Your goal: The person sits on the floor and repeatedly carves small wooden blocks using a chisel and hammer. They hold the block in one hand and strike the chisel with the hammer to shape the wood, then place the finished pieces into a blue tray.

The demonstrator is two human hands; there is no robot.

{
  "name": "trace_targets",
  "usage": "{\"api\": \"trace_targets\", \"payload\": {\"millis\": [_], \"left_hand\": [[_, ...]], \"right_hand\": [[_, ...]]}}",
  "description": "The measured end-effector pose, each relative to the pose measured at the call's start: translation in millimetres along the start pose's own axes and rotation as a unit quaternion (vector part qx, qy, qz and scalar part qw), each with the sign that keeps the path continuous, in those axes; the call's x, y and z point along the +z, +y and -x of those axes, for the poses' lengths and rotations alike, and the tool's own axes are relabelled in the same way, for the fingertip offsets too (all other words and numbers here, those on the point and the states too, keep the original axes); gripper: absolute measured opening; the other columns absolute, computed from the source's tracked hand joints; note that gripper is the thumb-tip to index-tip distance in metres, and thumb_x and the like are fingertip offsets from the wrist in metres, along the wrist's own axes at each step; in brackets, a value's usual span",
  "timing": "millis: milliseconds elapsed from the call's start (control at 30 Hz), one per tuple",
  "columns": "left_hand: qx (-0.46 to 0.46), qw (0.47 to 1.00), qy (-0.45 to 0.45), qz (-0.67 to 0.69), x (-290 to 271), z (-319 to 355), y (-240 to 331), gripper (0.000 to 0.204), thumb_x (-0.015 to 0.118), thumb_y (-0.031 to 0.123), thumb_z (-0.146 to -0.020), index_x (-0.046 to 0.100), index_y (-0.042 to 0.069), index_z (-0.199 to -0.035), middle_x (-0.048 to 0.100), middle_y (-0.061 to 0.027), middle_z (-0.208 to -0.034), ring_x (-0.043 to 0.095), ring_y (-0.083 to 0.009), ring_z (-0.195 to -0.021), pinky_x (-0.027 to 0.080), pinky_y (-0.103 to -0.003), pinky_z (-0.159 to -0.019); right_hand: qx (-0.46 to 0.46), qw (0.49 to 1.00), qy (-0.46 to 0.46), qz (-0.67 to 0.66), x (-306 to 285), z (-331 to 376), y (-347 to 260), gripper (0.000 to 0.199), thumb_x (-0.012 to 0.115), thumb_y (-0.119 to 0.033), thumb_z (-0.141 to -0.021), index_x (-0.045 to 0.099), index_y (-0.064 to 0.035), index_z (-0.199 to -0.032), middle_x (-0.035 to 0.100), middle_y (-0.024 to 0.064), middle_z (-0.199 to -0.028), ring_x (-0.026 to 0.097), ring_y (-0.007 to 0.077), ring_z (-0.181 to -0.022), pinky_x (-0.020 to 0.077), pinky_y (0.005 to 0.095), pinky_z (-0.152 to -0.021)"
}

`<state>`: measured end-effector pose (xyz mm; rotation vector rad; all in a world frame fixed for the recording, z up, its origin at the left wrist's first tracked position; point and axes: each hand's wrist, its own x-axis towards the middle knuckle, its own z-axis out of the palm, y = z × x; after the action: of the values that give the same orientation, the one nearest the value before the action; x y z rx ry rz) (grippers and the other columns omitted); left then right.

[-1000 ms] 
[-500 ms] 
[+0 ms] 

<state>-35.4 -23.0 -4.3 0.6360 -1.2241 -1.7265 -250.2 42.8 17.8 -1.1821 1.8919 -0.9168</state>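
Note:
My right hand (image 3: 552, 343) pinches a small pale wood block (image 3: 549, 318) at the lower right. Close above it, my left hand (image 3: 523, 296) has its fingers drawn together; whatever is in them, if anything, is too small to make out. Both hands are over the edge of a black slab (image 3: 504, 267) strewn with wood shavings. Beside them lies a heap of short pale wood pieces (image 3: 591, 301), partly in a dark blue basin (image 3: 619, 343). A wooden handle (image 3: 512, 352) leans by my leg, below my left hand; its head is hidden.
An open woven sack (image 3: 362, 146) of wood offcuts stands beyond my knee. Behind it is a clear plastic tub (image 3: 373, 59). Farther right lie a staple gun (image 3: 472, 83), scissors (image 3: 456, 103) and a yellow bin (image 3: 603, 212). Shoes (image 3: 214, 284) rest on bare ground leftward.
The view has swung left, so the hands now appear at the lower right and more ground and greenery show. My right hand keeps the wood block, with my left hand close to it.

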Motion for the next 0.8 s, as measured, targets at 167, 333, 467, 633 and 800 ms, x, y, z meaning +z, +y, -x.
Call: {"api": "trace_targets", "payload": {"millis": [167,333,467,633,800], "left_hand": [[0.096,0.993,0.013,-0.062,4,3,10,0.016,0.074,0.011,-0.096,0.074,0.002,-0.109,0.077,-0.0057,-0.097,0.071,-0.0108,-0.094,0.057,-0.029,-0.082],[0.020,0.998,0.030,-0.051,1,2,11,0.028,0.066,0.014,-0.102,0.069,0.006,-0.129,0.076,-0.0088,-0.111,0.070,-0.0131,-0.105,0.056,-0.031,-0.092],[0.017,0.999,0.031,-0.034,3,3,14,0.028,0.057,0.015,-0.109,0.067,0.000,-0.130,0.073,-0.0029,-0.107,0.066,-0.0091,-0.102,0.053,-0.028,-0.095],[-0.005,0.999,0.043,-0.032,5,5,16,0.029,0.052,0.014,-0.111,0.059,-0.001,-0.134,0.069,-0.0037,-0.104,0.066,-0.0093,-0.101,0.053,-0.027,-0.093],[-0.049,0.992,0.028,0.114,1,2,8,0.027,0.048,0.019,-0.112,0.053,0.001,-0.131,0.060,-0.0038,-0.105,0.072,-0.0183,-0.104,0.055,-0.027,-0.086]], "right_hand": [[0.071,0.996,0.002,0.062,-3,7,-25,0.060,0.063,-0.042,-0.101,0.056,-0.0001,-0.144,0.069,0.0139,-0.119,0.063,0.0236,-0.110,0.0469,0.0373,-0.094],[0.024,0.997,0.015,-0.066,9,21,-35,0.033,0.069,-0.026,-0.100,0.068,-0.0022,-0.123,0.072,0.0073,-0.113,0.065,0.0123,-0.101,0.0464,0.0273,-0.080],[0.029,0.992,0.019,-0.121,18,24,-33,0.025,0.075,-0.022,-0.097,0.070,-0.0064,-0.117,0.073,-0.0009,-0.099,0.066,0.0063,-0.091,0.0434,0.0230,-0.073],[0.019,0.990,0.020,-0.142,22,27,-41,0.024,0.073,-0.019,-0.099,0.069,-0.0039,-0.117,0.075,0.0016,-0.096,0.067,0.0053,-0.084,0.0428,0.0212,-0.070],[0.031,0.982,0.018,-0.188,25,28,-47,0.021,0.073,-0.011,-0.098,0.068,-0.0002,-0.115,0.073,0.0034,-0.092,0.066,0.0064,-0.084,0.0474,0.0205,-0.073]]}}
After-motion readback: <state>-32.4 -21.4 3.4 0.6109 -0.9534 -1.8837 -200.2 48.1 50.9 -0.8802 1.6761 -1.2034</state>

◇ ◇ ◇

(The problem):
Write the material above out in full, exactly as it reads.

(Task answer):
Your goal: The person sits on the floor and repeatedly carves small wooden blocks using a chisel and hammer. They hold the block in one hand and strike the chisel with the hammer to shape the wood, then place the finished pieces into a blue tray.

The demonstrator is two human hands; there is no robot.

{
  "name": "trace_targets",
  "usage": "{\"api\": \"trace_targets\", \"payload\": {\"millis\": [_], \"left_hand\": [[_, ...]], \"right_hand\": [[_, ...]]}}",
  "description": "The measured end-effector pose, each relative to the pose measured at the call's start: translation in millimetres along the start pose's own axes and rotation as a unit quaternion (vector part qx, qy, qz and scalar part qw), each with the sign that keeps the path continuous, in those axes; the call's x, y and z point along the +z, +y and -x of those axes, for the poses' lengths and rotations alike, and the tool's own axes are relabelled in the same way, for the fingertip offsets too (all other words and numbers here, those on the point and the states too, keep the original axes); gripper: absolute measured opening; the other columns absolute, computed from the source's tracked hand joints; note that gripper is the thumb-tip to index-tip distance in metres, and thumb_x and the like are fingertip offsets from the wrist in metres, along the wrist's own axes at each step; in brackets, a value's usual span",
  "timing": "millis: milliseconds elapsed from the call's start (control at 30 Hz), one per tuple",
  "columns": "left_hand: qx (-0.46 to 0.46), qw (0.47 to 1.00), qy (-0.45 to 0.45), qz (-0.67 to 0.69), x (-290 to 271), z (-319 to 355), y (-240 to 331), gripper (0.000 to 0.204), thumb_x (-0.015 to 0.118), thumb_y (-0.031 to 0.123), thumb_z (-0.146 to -0.020), index_x (-0.046 to 0.100), index_y (-0.042 to 0.069), index_z (-0.199 to -0.035), middle_x (-0.048 to 0.100), middle_y (-0.061 to 0.027), middle_z (-0.208 to -0.034), ring_x (-0.043 to 0.095), ring_y (-0.083 to 0.009), ring_z (-0.195 to -0.021), pinky_x (-0.027 to 0.080), pinky_y (-0.103 to -0.003), pinky_z (-0.159 to -0.019); right_hand: qx (-0.46 to 0.46), qw (0.49 to 1.00), qy (-0.46 to 0.46), qz (-0.67 to 0.66), x (-306 to 285), z (-331 to 376), y (-347 to 260), gripper (0.000 to 0.199), thumb_x (-0.012 to 0.115), thumb_y (-0.119 to 0.033), thumb_z (-0.141 to -0.021), index_x (-0.045 to 0.099), index_y (-0.064 to 0.035), index_z (-0.199 to -0.032), middle_x (-0.035 to 0.100), middle_y (-0.024 to 0.064), middle_z (-0.199 to -0.028), ring_x (-0.026 to 0.097), ring_y (-0.007 to 0.077), ring_z (-0.181 to -0.022), pinky_x (-0.020 to 0.077), pinky_y (0.005 to 0.095), pinky_z (-0.152 to -0.021)"
}

`<state>`: measured end-effector pose (xyz mm; rotation vector rad; all in a world frame fixed for the recording, z up, its origin at the left wrist's first tracked position; point and axes: each hand's wrist, its own x-axis towards the middle knuckle, its own z-axis out of the palm, y = z × x; after the action: of the values that give the same orientation, the one nearest the value before the action; x y z rx ry rz) (grippers and the other columns omitted); left then right.

[-1000 ms] 
[-500 ms] 
[+0 ms] 

<state>-35.4 -23.0 -4.3 0.6360 -1.2241 -1.7265 -250.2 42.8 17.8 -1.1821 1.8919 -0.9168</state>
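Note:
My right hand (image 3: 552, 343) pinches a small pale wood block (image 3: 549, 318) at the lower right. Close above it, my left hand (image 3: 523, 296) has its fingers drawn together; whatever is in them, if anything, is too small to make out. Both hands are over the edge of a black slab (image 3: 504, 267) strewn with wood shavings. Beside them lies a heap of short pale wood pieces (image 3: 591, 301), partly in a dark blue basin (image 3: 619, 343). A wooden handle (image 3: 512, 352) leans by my leg, below my left hand; its head is hidden.
An open woven sack (image 3: 362, 146) of wood offcuts stands beyond my knee. Behind it is a clear plastic tub (image 3: 373, 59). Farther right lie a staple gun (image 3: 472, 83), scissors (image 3: 456, 103) and a yellow bin (image 3: 603, 212). Shoes (image 3: 214, 284) rest on bare ground leftward.
The view has swung left, so the hands now appear at the lower right and more ground and greenery show. My right hand keeps the wood block, with my left hand close to it.
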
Motion for the next 0.8 s, as measured, targets at 167, 333, 467, 633 and 800 ms, x, y, z meaning +z, +y, -x.
Call: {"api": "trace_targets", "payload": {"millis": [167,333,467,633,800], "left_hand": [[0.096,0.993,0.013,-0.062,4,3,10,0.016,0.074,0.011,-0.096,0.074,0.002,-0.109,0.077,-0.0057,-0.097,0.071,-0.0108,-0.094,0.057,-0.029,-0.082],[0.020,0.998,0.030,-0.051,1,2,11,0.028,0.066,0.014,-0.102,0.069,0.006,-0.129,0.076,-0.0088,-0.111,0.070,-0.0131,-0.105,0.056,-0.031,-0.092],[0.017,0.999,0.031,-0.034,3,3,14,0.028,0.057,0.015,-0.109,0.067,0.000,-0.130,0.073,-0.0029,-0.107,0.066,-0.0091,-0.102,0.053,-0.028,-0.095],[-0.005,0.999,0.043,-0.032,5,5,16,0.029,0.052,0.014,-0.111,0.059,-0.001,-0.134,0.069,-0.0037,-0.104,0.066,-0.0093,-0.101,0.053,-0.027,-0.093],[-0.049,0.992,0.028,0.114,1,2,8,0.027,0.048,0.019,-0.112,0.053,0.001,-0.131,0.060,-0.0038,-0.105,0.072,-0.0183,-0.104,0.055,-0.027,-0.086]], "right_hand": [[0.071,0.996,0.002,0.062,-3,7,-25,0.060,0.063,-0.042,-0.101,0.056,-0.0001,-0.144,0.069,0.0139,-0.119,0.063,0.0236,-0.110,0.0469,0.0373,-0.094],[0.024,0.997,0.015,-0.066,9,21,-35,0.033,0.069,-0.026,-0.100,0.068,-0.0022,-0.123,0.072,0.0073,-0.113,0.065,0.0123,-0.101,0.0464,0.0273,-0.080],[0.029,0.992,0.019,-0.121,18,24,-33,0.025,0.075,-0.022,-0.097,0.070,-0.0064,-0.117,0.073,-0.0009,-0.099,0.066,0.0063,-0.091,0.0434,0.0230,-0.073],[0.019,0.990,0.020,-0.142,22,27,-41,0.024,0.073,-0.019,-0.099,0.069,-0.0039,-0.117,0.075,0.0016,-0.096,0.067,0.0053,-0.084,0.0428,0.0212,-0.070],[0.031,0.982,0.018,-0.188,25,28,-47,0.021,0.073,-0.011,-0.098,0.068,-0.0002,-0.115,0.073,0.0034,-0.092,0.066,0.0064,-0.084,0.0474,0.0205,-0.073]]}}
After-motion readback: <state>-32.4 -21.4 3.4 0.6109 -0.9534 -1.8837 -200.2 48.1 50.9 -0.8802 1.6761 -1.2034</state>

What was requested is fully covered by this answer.